Frederick Vettese provided further detail. This 88% figure is the median rather than the average.

This statistic was used as proof that retirees aren’t spending enough. After all, if you planned on a 35-year retirement, half the money should be gone after 18 years, right? Not even close. Below is a chart of portfolio size based on the following assumptions.

– annual portfolio return of 2% above inflation
– annual withdrawals of 4% of the starting portfolio size, rising with inflation each year
– inflation of 2.12% (the average U.S. inflation from 2001 to 2018)

 

So, to be on track for a 35-year retirement, your remaining portfolio 18 years into retirement should be 83% of your starting portfolio size. This is a far cry from an intuitive guess that about half the money should be left.

Still, the earlier quote said the average retiree who started with at least half a million dollars had 88% of their money left 18 years into retirement.

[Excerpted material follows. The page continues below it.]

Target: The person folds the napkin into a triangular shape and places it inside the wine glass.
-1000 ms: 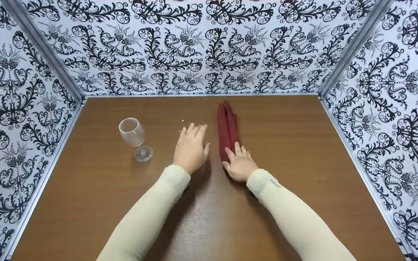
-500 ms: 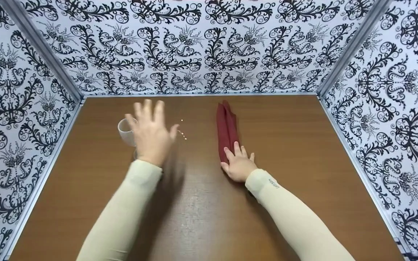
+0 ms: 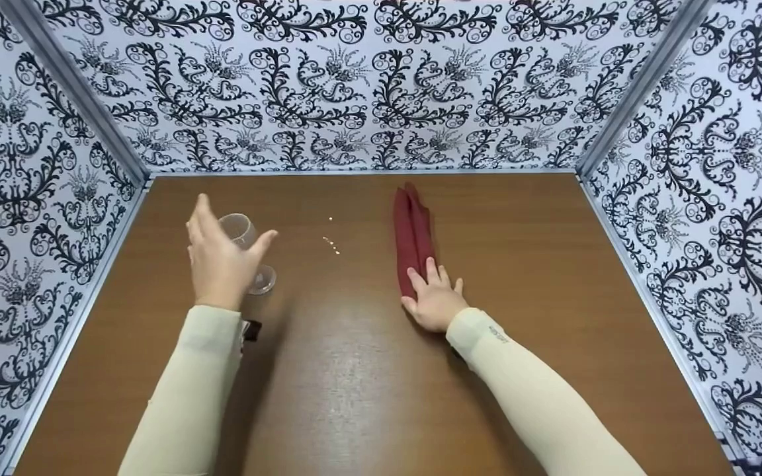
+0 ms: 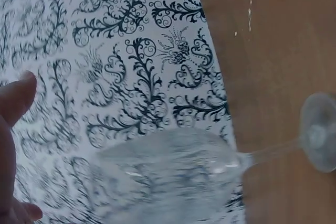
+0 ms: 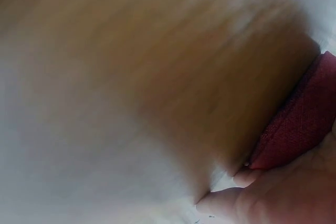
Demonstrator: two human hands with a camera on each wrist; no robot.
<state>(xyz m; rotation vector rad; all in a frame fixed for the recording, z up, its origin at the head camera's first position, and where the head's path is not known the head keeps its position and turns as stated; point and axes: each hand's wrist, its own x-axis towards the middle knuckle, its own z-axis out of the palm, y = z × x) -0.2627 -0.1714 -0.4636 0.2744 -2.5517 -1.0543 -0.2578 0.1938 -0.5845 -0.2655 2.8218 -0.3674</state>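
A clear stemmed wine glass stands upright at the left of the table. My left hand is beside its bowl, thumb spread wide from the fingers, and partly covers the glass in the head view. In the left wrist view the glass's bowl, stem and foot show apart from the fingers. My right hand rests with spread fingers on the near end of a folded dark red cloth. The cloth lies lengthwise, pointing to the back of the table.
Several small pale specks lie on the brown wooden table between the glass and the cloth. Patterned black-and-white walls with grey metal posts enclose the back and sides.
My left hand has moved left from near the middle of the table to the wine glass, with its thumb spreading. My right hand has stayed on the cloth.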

Further, thanks to a reader named Dave who found the original EBRI study online, we know that the 88% figure is inflation-adjusted.

Here is an inflation-adjusted version of the chart above:

 

So, 18 years into retirement in this scenario, you’d have 57% of your money left after adjusting for inflation. But the median U.S. retiree who started retirement with at least half a million dollars has 88% of the money left after adjusting for inflation. This is so high it would seem that retirees are severely underspending in retirement.

However, we have to look at the definition of retirement used in the study:

Definition of Retirement: A primary worker is identified for each household. For couples, the spouse with higher Social Security earnings is the assigned primary worker as he/she has higher average lifetime earnings. Self-reported retirement (month and year) for the primary worker in 2014 (latest survey) is used as the retirement (month and year) for the household.

So, even if the lower income spouse still works, the couple is retired. Also, because retirement is “self-reported,” we need to consider post-retirement working income. Most people who leave an office job, but make some money part-time doing a different type of work, consider themselves retired. Another significant source of money coming in is inheritances.

All these sources of post-retirement income cause retirees to draw less from their savings in early retirement to allow larger withdrawals later when they stop earning side income. This is true even for retirees who seek the largest steady inflation-adjusted spending level they can get throughout retirement.

Another factor that increases median savings levels is that some retirees have savings is in the millions and have no intention of spending all their money. Many retirees intend to leave a legacy.

If we account for the intention to leave legacies and the fact that many retirees continue to earn some income in the early phase of retirement, the gap between actual inflation-adjusted savings 18 years into retirement (median of 88%) and recommended level (57%) would shrink. How much it would shrink is hard to guess without further data on post-retirement incomes and intentions concerning legacies.

However, median figures hide the range of outcomes. You can drown in a river whose average depth is only 4 feet. These statistics include a very large number of U.S. retirees who are overspending and will run out of money. The EBRI study says that of retirees who started with at least half a million dollars, 18 years later 12% have less than one-fifth of their money left, and 32% have less than half. These retirees are at risk of running out of money before they run out of life.

The Victory Lap Retirement book and Vettese’s article promote the idea that retirees aren’t spending enough. In fact, there is a group who don’t spend enough, and another group who spend too much. We need to find a way to direct different messages to these two groups. Unfortunately, it’s the overspending group that is most likely to take comfort from books and articles claiming that retirees don’t spend enough.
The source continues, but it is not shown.